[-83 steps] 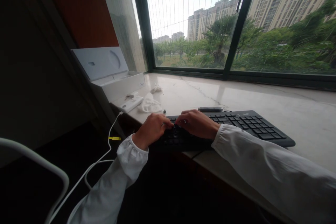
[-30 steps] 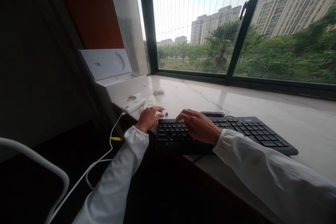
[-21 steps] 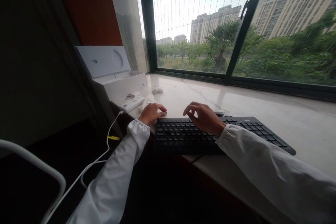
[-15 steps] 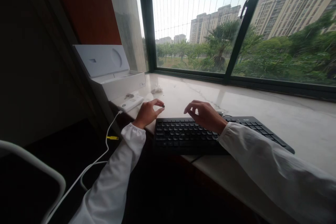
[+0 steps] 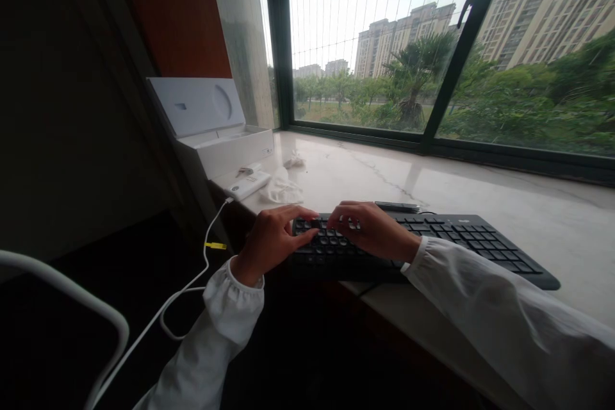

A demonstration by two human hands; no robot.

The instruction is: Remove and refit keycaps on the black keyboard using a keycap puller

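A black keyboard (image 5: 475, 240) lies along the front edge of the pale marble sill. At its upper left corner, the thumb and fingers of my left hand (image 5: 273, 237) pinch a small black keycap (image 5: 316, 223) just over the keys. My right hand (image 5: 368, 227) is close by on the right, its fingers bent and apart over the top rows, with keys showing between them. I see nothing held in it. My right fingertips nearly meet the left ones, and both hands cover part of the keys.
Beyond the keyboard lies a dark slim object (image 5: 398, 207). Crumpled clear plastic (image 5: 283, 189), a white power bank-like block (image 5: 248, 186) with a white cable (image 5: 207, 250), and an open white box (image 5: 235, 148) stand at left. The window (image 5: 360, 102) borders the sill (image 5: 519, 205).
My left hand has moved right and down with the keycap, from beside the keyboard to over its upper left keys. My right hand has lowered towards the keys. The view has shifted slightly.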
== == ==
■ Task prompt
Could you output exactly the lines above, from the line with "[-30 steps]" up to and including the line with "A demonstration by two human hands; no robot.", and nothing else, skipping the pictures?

■ Response box
[-30 steps] 
[-21 steps] 
[-15 steps] 
[+0 steps] 

A demonstration by two human hands; no robot.

Nothing remains to be written for this exercise.